## TASK DIRECTIONS
Give back every line of the data, transcribed exactly.
================================
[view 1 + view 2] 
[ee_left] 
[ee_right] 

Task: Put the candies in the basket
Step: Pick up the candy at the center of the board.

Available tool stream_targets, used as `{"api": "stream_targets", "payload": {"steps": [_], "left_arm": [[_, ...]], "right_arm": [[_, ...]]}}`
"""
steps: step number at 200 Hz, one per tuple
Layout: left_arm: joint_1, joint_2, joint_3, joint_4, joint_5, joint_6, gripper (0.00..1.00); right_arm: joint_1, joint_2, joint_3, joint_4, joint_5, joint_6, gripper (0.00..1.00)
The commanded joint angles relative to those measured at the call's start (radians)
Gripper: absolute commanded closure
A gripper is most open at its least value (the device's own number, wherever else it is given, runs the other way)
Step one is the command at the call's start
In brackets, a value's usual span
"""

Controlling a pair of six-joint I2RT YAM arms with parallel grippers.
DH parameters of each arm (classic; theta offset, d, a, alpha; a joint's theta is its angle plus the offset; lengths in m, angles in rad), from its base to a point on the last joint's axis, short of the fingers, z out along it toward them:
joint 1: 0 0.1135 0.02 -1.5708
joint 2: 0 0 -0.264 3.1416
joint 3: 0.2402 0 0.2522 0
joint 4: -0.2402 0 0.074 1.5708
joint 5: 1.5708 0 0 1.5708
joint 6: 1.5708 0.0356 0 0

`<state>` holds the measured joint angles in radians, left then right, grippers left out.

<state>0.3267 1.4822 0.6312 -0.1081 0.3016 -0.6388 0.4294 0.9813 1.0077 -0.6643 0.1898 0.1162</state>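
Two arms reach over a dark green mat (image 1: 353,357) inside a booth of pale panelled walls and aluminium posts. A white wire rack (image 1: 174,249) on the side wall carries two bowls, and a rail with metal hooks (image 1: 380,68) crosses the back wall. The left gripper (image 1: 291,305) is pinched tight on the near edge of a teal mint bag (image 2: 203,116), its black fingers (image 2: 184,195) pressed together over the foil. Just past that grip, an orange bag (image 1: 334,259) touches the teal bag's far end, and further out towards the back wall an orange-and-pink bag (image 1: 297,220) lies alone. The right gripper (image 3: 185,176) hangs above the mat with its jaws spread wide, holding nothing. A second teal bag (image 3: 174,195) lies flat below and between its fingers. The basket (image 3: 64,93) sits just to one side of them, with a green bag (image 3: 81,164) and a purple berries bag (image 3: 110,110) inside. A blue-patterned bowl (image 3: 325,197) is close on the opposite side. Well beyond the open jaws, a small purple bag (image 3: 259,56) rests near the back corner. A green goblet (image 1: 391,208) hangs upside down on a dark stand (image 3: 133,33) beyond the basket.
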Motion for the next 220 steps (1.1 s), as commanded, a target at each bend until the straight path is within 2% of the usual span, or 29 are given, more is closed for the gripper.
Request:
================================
## WRITTEN RESPONSE
[view 1 + view 2] 
[ee_left] 
[ee_right] 

Task: Put the candies in the basket
Step: Pick up the candy at the center of the board.

Available tool stream_targets, used as `{"api": "stream_targets", "payload": {"steps": [_], "left_arm": [[_, ...]], "right_arm": [[_, ...]]}}`
"""
steps: step number at 200 Hz, one per tuple
Layout: left_arm: joint_1, joint_2, joint_3, joint_4, joint_5, joint_6, gripper (0.00..1.00); right_arm: joint_1, joint_2, joint_3, joint_4, joint_5, joint_6, gripper (0.00..1.00)
The commanded joint angles relative to those measured at the call's start (radians)
Gripper: absolute commanded closure
A gripper is most open at its least value (the device's own number, wherever else it is given, runs the other way)
Step one is the command at the call's start
In brackets, a value's usual span
"""

Controlling a pair of six-joint I2RT YAM arms with parallel grippers.
DH parameters of each arm (classic; theta offset, d, a, alpha; a joint's theta is its angle plus the offset; lengths in m, angles in rad), from its base to a point on the last joint's axis, short of the fingers, z out along it toward them:
joint 1: 0 0.1135 0.02 -1.5708
joint 2: 0 0 -0.264 3.1416
joint 3: 0.2402 0 0.2522 0
joint 4: -0.2402 0 0.074 1.5708
joint 5: 1.5708 0 0 1.5708
joint 6: 1.5708 0.0356 0 0

`<state>` holds the measured joint angles in radians, left then right, grippers left out.

<state>0.3267 1.4822 0.6312 -0.1081 0.3016 -0.6388 0.4294 0.9813 1.0077 -0.6643 0.1898 0.1162</state>
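Two arms reach over a dark green mat (image 1: 353,357) inside a booth of pale panelled walls and aluminium posts. A white wire rack (image 1: 174,249) on the side wall carries two bowls, and a rail with metal hooks (image 1: 380,68) crosses the back wall. The left gripper (image 1: 291,305) is pinched tight on the near edge of a teal mint bag (image 2: 203,116), its black fingers (image 2: 184,195) pressed together over the foil. Just past that grip, an orange bag (image 1: 334,259) touches the teal bag's far end, and further out towards the back wall an orange-and-pink bag (image 1: 297,220) lies alone. The right gripper (image 3: 185,176) hangs above the mat with its jaws spread wide, holding nothing. A second teal bag (image 3: 174,195) lies flat below and between its fingers. The basket (image 3: 64,93) sits just to one side of them, with a green bag (image 3: 81,164) and a purple berries bag (image 3: 110,110) inside. A blue-patterned bowl (image 3: 325,197) is close on the opposite side. Well beyond the open jaws, a small purple bag (image 3: 259,56) rests near the back corner. A green goblet (image 1: 391,208) hangs upside down on a dark stand (image 3: 133,33) beyond the basket.
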Motion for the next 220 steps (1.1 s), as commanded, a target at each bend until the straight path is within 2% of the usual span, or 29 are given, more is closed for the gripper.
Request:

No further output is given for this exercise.